*** Data provided Section Begins ***
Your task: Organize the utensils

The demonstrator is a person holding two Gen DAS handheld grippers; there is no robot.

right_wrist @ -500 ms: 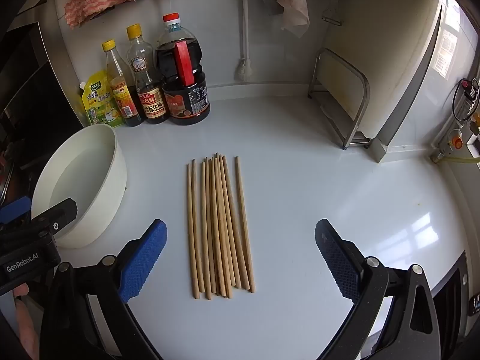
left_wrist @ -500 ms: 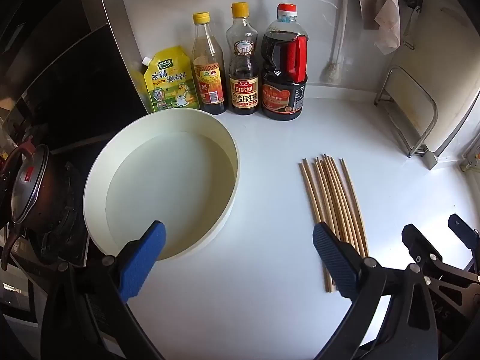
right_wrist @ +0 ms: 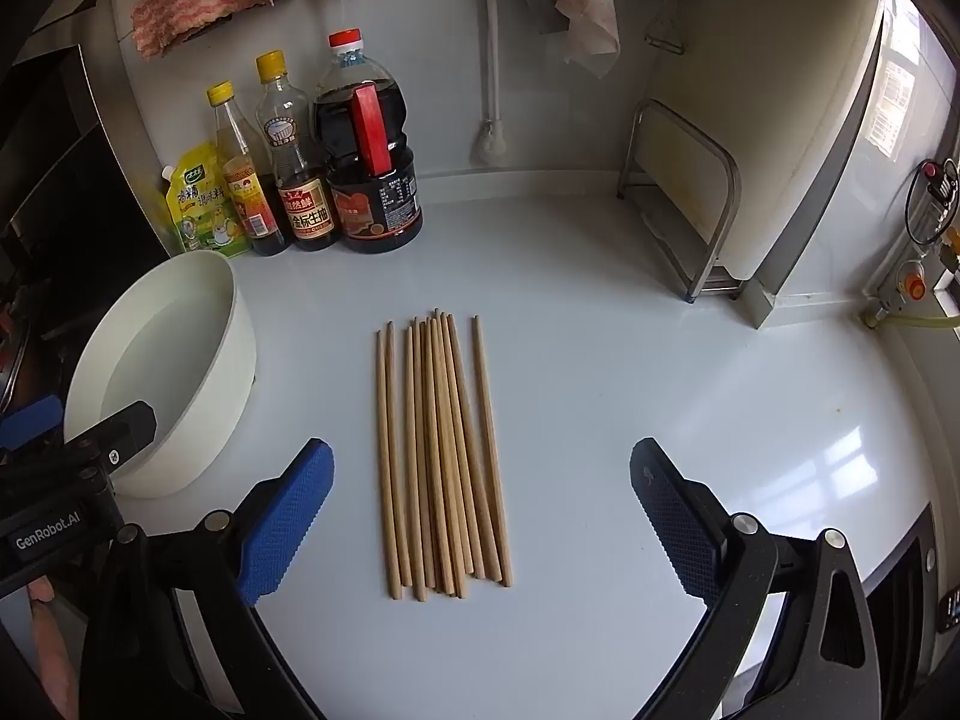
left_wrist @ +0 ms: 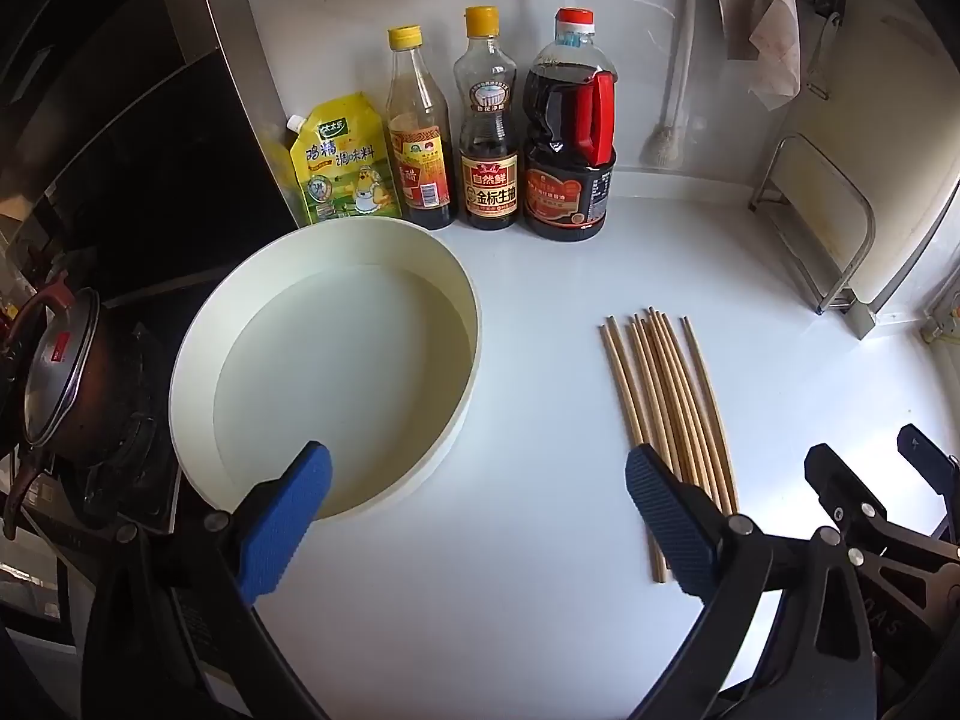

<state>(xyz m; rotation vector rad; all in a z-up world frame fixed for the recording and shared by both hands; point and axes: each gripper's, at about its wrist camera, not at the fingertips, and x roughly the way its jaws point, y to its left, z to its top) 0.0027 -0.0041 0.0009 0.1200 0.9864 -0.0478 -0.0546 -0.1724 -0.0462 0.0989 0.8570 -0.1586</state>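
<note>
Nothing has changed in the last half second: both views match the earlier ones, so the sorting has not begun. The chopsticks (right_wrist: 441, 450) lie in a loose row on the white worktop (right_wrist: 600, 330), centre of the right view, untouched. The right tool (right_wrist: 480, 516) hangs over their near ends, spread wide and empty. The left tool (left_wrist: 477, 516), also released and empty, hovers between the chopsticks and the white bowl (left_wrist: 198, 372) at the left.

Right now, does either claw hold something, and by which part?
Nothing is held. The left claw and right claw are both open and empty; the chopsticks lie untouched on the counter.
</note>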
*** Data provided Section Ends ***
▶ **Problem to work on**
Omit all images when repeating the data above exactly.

▶ **Solution for this task**
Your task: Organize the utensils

The demonstrator is a person holding two Gen DAS handheld grippers; there is no robot.

right_wrist @ -500 ms: 
left_wrist @ -500 ms: 
right_wrist @ +0 ms: 
left_wrist @ +0 ms: 

<state>(xyz m; rotation vector rad; all in a z-up world frame fixed for the recording and shared by both hands; point and axes: each gripper's, at about its wrist camera, not at the fingertips, and x roughly the way its jaws point, y to its left, z to its top) 0.0027 -0.0041 0.0009 0.1200 0.9864 -0.0478 -0.0546 -0.1724 -0.0462 0.0989 0.8570 -0.1586</state>
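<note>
Nothing has changed in the last half second: both views match the earlier ones, so the sorting has not begun. The chopsticks (right_wrist: 441, 450) lie in a loose row on the white worktop (right_wrist: 600, 330), centre of the right view, untouched. The right tool (right_wrist: 480, 516) hangs over their near ends, spread wide and empty. The left tool (left_wrist: 477, 516), also released and empty, hovers between the chopsticks and the white bowl (left_wrist: 198, 372) at the left.

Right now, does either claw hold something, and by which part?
Nothing is held. The left claw and right claw are both open and empty; the chopsticks lie untouched on the counter.
</note>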

There is nothing else to the answer.